ミランダリィさんは頷き、トーラス伯爵に依頼を受ける事を伝えてくれた。


「そうか、ありがとう。助かる」

 トーラス伯爵は頭を下げた後、執事に目配せをした。

 トーラス伯爵からの合図を確認すると執事は部屋から出て行った。

 トーラス伯爵からは依頼内容についての話を長々と聞かされた。


 依頼内容としては魔人の状況確認。討伐できれば討伐してくれても構わない。

 その報酬としては、さっき言った金貨100枚と屋敷とは別に、魔人1体に付き金貨500枚。魔人の死骸との交換になる。


 何故こんな状況になったかというと、軍が国境を越えられない事態が起きている。

 というのもキュジャリング王国の軍が国境に到着してから3ヶ月経つが、国境を軍が越える許可がワンワード王国から降りなかった。

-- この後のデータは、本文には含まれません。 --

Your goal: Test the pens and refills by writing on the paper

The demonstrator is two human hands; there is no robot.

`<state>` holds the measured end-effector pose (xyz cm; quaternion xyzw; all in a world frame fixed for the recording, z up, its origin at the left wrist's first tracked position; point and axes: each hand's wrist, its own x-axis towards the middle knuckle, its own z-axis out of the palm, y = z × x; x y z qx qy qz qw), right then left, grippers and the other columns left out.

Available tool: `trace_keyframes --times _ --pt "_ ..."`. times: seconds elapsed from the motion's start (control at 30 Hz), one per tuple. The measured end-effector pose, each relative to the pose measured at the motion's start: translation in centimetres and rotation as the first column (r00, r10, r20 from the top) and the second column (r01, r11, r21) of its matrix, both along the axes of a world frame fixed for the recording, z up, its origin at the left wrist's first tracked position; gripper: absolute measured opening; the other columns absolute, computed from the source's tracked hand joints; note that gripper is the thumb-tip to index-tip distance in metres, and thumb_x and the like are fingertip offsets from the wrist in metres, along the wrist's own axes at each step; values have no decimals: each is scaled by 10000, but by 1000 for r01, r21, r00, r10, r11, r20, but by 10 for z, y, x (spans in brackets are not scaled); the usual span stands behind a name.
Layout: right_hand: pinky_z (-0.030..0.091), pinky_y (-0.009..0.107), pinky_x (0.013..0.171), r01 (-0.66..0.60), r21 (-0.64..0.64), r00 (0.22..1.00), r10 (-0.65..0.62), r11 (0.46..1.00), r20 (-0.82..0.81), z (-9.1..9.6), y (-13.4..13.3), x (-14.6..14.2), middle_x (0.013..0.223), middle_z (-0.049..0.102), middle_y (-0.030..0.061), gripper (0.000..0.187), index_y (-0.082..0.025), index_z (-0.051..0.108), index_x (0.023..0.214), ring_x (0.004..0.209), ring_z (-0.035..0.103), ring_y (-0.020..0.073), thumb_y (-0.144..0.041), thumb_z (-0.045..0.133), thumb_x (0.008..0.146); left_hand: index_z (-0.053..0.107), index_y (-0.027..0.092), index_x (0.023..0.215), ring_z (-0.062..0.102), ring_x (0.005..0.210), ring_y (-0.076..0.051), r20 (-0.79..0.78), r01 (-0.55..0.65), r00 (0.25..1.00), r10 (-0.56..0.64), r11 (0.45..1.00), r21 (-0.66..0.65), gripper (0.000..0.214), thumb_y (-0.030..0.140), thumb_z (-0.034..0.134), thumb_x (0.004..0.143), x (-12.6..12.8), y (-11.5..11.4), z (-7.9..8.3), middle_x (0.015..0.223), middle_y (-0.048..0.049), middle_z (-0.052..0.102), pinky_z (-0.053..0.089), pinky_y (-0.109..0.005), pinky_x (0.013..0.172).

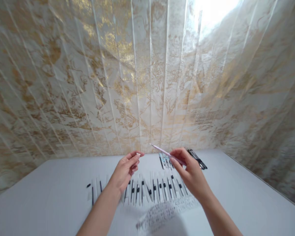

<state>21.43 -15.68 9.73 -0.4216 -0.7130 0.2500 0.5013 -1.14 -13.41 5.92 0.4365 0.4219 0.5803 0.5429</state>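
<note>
My right hand holds a slim light-purple pen between thumb and fingers, its pointed tip up and to the left. My left hand is raised to the left of that tip, apart from it, with thumb and index finger pinched together. A small whitish spot shows at its fingertips; whether it is a nail or a tiny part I cannot tell. Below both hands lies a row of disassembled pens, with clear barrels, dark thin refills and black caps. My left forearm hides part of this row.
Behind my right hand lie a group of light-blue and white pens and a bundle of black pens. A sheet with dark writing is at the front of the white table. A gold-patterned curtain hangs behind the table.
</note>
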Motion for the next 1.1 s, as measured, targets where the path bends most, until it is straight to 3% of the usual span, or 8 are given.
trace_keyframes --times 0.13,0.3,0.6,0.7,0.83,0.9,1.03,1.1 --pt "411 244 607 -53 55 991 46 997 129 -2 -22 -17 772 606 7 58 -219 524 896 680 559 153 -273 503 896 674 188 886 405 560 -11 289 -24 957 30 999 -25 392 397 854 607 -8 -32 15 991 -16 637 311 -116 448" --pt "406 224 583 -7 129 982 -18 992 187 -11 -43 -23 738 588 -8 35 -227 510 869 634 540 137 -233 493 900 702 176 850 409 545 -11 439 33 898 -10 998 -44 365 323 890 573 -1 -47 16 903 6 624 314 -121 418" --pt "406 218 580 16 168 978 -50 986 201 -16 -47 -22 733 599 -7 46 -225 519 853 623 540 135 -212 494 890 725 154 849 396 531 -9 435 114 897 -80 992 -51 283 264 864 630 19 -55 13 854 -4 623 326 -120 422" --pt "401 219 579 4 109 984 -23 994 174 -17 -46 -21 724 601 -6 77 -218 534 839 613 534 134 -262 505 895 729 162 861 388 516 -10 411 110 908 -80 993 -52 276 274 856 644 21 -54 9 737 23 582 329 -115 437" --pt "352 234 525 18 -55 975 -6 998 223 -22 -41 -20 581 528 -21 322 -204 592 754 534 488 139 -409 424 938 725 145 870 375 498 -17 374 105 924 -81 993 -45 274 277 842 661 20 -53 5 604 57 489 307 -114 432" --pt "336 240 513 19 -130 971 12 991 237 -26 -38 -19 537 475 -31 391 -200 615 755 506 464 139 -441 376 949 721 134 867 368 493 -19 362 86 930 -66 996 -38 278 282 838 664 20 -52 5 590 60 477 293 -115 423" --pt "374 234 556 -12 -131 995 25 991 97 -28 -36 -17 684 528 -29 267 -202 558 1036 567 489 133 -422 497 897 715 142 836 369 507 -23 368 -24 929 25 1000 -7 306 307 857 622 17 -51 10 599 65 475 287 -110 421" --pt "360 231 547 12 -128 999 -6 992 44 -27 -35 -15 674 505 -32 249 -203 542 954 570 464 130 -441 524 882 713 151 826 382 519 -23 372 -66 926 62 998 -2 324 312 871 593 16 -51 13 618 65 487 293 -108 430"
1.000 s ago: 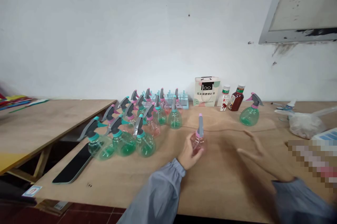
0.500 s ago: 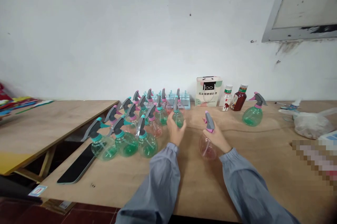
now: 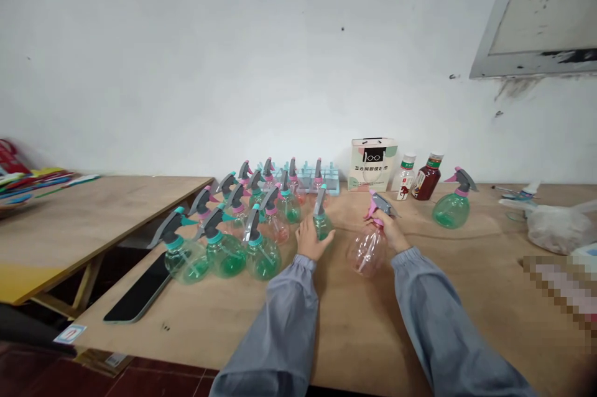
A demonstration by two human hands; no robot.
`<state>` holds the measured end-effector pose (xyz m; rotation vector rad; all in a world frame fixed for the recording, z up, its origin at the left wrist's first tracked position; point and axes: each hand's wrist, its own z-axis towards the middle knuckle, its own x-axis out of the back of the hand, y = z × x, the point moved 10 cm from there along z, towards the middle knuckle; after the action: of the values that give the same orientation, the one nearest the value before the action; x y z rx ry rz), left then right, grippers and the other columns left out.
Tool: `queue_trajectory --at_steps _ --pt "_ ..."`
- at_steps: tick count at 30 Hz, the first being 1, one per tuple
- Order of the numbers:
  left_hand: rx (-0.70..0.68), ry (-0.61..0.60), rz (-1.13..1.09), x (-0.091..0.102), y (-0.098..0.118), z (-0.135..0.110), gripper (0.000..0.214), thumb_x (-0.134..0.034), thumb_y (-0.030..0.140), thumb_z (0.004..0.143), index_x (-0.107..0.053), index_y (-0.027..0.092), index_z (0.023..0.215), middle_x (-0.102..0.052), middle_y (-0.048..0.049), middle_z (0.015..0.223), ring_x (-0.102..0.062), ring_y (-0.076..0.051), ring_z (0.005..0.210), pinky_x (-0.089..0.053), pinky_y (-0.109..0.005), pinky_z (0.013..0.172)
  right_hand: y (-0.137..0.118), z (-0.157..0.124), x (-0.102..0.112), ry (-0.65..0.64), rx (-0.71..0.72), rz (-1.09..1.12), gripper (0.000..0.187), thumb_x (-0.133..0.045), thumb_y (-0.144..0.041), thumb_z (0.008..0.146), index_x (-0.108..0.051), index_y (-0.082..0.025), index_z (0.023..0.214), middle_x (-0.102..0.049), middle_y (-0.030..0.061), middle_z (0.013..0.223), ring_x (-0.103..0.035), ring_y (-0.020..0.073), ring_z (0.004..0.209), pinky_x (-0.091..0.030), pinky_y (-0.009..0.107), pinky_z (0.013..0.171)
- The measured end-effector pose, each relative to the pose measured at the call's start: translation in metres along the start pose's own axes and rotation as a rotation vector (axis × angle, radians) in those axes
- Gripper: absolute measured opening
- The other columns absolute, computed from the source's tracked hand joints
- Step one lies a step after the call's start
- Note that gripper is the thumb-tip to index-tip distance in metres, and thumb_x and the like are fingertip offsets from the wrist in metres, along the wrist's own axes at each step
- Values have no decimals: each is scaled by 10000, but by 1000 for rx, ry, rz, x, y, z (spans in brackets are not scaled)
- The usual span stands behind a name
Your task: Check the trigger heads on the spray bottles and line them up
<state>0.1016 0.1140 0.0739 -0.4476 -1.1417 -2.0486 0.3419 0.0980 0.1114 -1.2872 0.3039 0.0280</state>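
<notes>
My left hand (image 3: 312, 240) is wrapped round the body of a green spray bottle (image 3: 323, 224) with a grey and turquoise head, its thumb spread to the right. The palm hides part of that bottle. My right hand (image 3: 390, 230) grips a clear pink spray bottle (image 3: 367, 252) by the neck, just under its grey and pink trigger head. The pink bottle leans a little, and its nozzle points to the left. Left of my hands stand several more green and pink spray bottles in rows, among them a green one (image 3: 263, 259) close to my left sleeve.
A black phone (image 3: 137, 291) lies at the left table edge. Behind the bottles is a light blue rack (image 3: 332, 180). A paper bag (image 3: 373, 167), a white bottle (image 3: 405, 179), a dark red bottle (image 3: 425, 180) and another green spray bottle (image 3: 451, 209) stand along the wall. A plastic bag (image 3: 557, 228) lies right.
The pink bottle has turned in my right hand, its head swinging from facing away to pointing left. My left hand and its green bottle have come slightly nearer to me.
</notes>
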Motion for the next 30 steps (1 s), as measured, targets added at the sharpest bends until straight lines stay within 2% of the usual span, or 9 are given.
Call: queue_trajectory --at_steps 3,7,10,12,14,18,24,27,30 --pt "-50 -2 -7 6 -1 -12 774 -739 419 715 -435 178 1385 -597 -154 1249 -557 -339 1215 -450 -485 992 3 1 3 20 -16 7 208 -707 -395 560 -639 -226 660 -686 16 680 -661 206 723 -514 290 602" --pt "-108 2 -56 10 0 -15 778 -739 415 721 -422 188 1394 -603 -138 1234 -568 -325 1197 -459 -475 985 5 -2 -3 -9 -32 41 345 -707 -407 575 -671 -234 871 -746 52 889 -688 260 951 -508 269 587" --pt "-137 22 -100 12 2 -15 788 -749 405 711 -419 201 1396 -613 -122 1204 -581 -319 1176 -469 -471 983 6 -1 -3 25 -18 -6 329 -694 -422 614 -663 -239 885 -749 60 967 -673 255 1031 -514 255 621" --pt "-160 37 -122 12 3 -16 791 -753 395 706 -417 208 1396 -619 -113 1184 -588 -316 1167 -477 -471 981 7 1 -2 53 -10 -52 293 -689 -442 625 -657 -237 832 -744 55 946 -674 243 991 -515 253 611" --pt "-188 50 -137 12 5 -17 789 -750 389 710 -409 210 1399 -616 -112 1192 -589 -312 1172 -481 -469 987 7 3 -3 57 0 -71 263 -680 -460 612 -627 -232 734 -724 45 836 -674 223 874 -506 257 587" --pt "-197 65 -130 11 7 -18 762 -747 383 718 -421 182 1376 -610 -135 1207 -591 -321 1168 -487 -479 983 7 0 -12 -17 -28 -92 270 -682 -457 574 -609 -218 676 -682 37 697 -638 199 703 -486 280 557" --pt "-196 51 -131 9 6 -18 738 -752 413 715 -449 186 1348 -615 -137 1161 -598 -336 1141 -501 -495 955 -1 -13 -34 -147 -78 -91 324 -703 -470 596 -665 -222 802 -741 74 954 -663 253 958 -481 254 583" --pt "-200 43 -118 8 5 -18 703 -740 426 730 -465 182 1330 -612 -136 1132 -604 -339 1117 -498 -514 957 -3 -14 -36 -155 -93 -40 357 -727 -532 598 -641 -213 731 -727 64 821 -666 224 806 -450 235 505" --pt "-214 41 -123 8 6 -18 722 -741 424 730 -451 189 1348 -607 -132 1131 -603 -337 1120 -491 -518 971 -5 -13 -36 -168 -73 -51 404 -720 -594 635 -601 -208 629 -673 34 666 -599 159 616 -400 220 451"
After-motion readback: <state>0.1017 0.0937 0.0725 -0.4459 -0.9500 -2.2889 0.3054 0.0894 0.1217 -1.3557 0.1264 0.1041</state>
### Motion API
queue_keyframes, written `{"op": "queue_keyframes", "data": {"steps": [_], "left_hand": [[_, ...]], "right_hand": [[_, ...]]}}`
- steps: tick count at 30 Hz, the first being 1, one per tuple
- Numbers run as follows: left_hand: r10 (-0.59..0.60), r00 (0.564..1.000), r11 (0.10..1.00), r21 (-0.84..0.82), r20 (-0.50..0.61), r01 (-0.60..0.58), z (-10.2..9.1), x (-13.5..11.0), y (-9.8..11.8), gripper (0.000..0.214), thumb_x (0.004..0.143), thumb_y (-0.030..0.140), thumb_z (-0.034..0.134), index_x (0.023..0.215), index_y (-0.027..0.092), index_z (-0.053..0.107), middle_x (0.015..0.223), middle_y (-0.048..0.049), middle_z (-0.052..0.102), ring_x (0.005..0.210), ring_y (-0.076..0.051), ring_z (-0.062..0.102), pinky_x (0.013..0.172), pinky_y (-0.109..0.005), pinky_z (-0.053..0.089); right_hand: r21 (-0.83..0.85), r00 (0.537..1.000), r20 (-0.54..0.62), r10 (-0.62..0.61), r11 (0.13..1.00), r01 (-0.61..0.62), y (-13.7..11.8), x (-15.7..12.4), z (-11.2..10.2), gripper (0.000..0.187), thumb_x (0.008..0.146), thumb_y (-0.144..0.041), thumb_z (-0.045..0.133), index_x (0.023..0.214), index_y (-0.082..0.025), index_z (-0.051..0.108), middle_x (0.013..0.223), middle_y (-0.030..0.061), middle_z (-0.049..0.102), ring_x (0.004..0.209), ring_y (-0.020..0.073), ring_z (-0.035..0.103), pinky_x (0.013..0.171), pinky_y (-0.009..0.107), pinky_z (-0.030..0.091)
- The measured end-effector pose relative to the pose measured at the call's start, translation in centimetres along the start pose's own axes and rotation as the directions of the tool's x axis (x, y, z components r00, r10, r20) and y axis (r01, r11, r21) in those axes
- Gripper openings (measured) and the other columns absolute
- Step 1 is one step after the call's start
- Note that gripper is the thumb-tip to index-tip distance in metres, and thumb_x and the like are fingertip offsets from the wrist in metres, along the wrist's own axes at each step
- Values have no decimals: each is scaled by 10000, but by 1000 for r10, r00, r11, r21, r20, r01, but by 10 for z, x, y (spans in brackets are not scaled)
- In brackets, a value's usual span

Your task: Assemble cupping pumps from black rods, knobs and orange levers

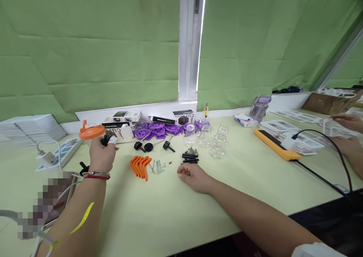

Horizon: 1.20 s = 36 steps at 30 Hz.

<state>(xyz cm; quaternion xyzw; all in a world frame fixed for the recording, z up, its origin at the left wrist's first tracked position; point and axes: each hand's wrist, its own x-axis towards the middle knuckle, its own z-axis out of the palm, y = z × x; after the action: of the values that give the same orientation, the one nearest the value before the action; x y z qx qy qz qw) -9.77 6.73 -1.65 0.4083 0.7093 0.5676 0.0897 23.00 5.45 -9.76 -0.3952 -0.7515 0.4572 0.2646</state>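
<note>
The left hand (102,153) is at the left of the desk (164,219), its fingers bent closed about a black part (105,140), most of which the hand hides. An orange disc (92,132) with a short upright stub sits just beyond that hand, to the far left of the black part; whether the two are joined I cannot tell. A printed box (123,133) lies just right of it.

The right hand (194,177) rests near the middle of the desk, its fingers loosely curled toward the thumb; whether something small is inside them I cannot tell. Just beyond it lie black tubes (190,158) and metal springs (193,150).

Between the hands, orange bent pieces (139,167) lie in a nested row, with metal screws (159,167) just to their right. Farther back are black knobs with rods (168,146), and behind these a heap of purple parts (157,130). Clear glass jars (217,149) stand right of the heap. On the far right, another person's hands (346,147) are near white cards, beyond an orange power strip (276,145)
</note>
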Motion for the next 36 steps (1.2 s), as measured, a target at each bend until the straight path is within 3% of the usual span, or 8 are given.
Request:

逆に国境付近に陣取ったキュジャリング王国軍が居座り続けると戦争の火種を作った側として見られるので、撤退をしなければならない状況になってきた。


 今の所は、ワンワード王国も魔人の確認がハッキリと出来ていないから何かと理由を付けて国境付近で粘っているキュジャリング王国軍も、そろそろ撤退しないと本当に戦争に発展しかねない状況になってきた。


 ワンワード王国は難癖を付けて戦争がしたい。しかも自分達が有利な状況で。

 キュジャリング王国は戦争はしたくないが、魔人を討伐したい。その理由は魔人が勇者の子を狙っているからに他ならない。


 軍が国境を越えれば、キュジャリング王国が戦争を起こした側として見られるだろう。

 軍の中にも英雄と呼ばれる程の強者はいる。

 だが魔人と五分で渡り合えるかもしれない者は准将・少将・中将・大将の将官クラスにも極僅かしかいない。

 だから強者を呼ぶために勇者を召喚したりもする。


 だが、勇者は魔王を倒す為に召喚されるのであって、戦争の為に召喚される訳では無い。

 戦争の為に勇者を召喚する国もあるようだが、キュジャリング王国では、魔王討伐にのみ勇者は召喚されている。今回のように魔人や魔物の討伐であれば勇者を投入するが、戦争には利用しない。だが、その勇者も今は魔王討伐の為に異世界に行って行方不明である。


 今回の遠征にも1人、英雄と呼ばれる強者がいた。

 ハイラック・ワッセル中将は数少ない強者の1人だ。

 勇者には及ばないものの、魔人であれば対等に渡り合える程の実力者である。

 ハイラック・ワッセル中将は、小隊(30名前後)よりも少ない分隊(5~11名)での潜入を志願したが、今回の遠征隊の隊長であるヘンリー・アンダーソン大将に却下された。


 それは、少数精鋭で部隊を組んでもワンワード王国にバレれば戦争の火種はキュジャリング王国側になるし、何よりワッセル中将を失いたく無かったからだ。

 魔人が1体2体であればワッセル中将でも編成メンバーによっては結果を残して来るだろう。

 しかし、今回は未確認とはいえ、魔人が最大で13体に下位魔人クラスが何体いるかも分からないという討伐作戦内容だ。

 そんな所に大事な部下を行かせる訳にはいかない。アンダーソン大将は越境の許可が降りるのを待つしか無かった。越境の許可が降りなければ、これ以上この場で留まる訳にも行かず、軍を引き帰らせるしかない。

 せめて魔人の詳細確認ができれば事態も変わるが、斥候も出せない。そこで、トーラス伯爵に話が来たという事らしい。


 だいぶ主観が入ってたよね。酒が入ってるとはいえ、何割り増しの話なんだろ。

 面白可笑しく聞かせてもらったから、退屈はしなかったけどね。


 結局、魔人の棲みかに行くはめになるのか。家のためとはいえ、早まったかな?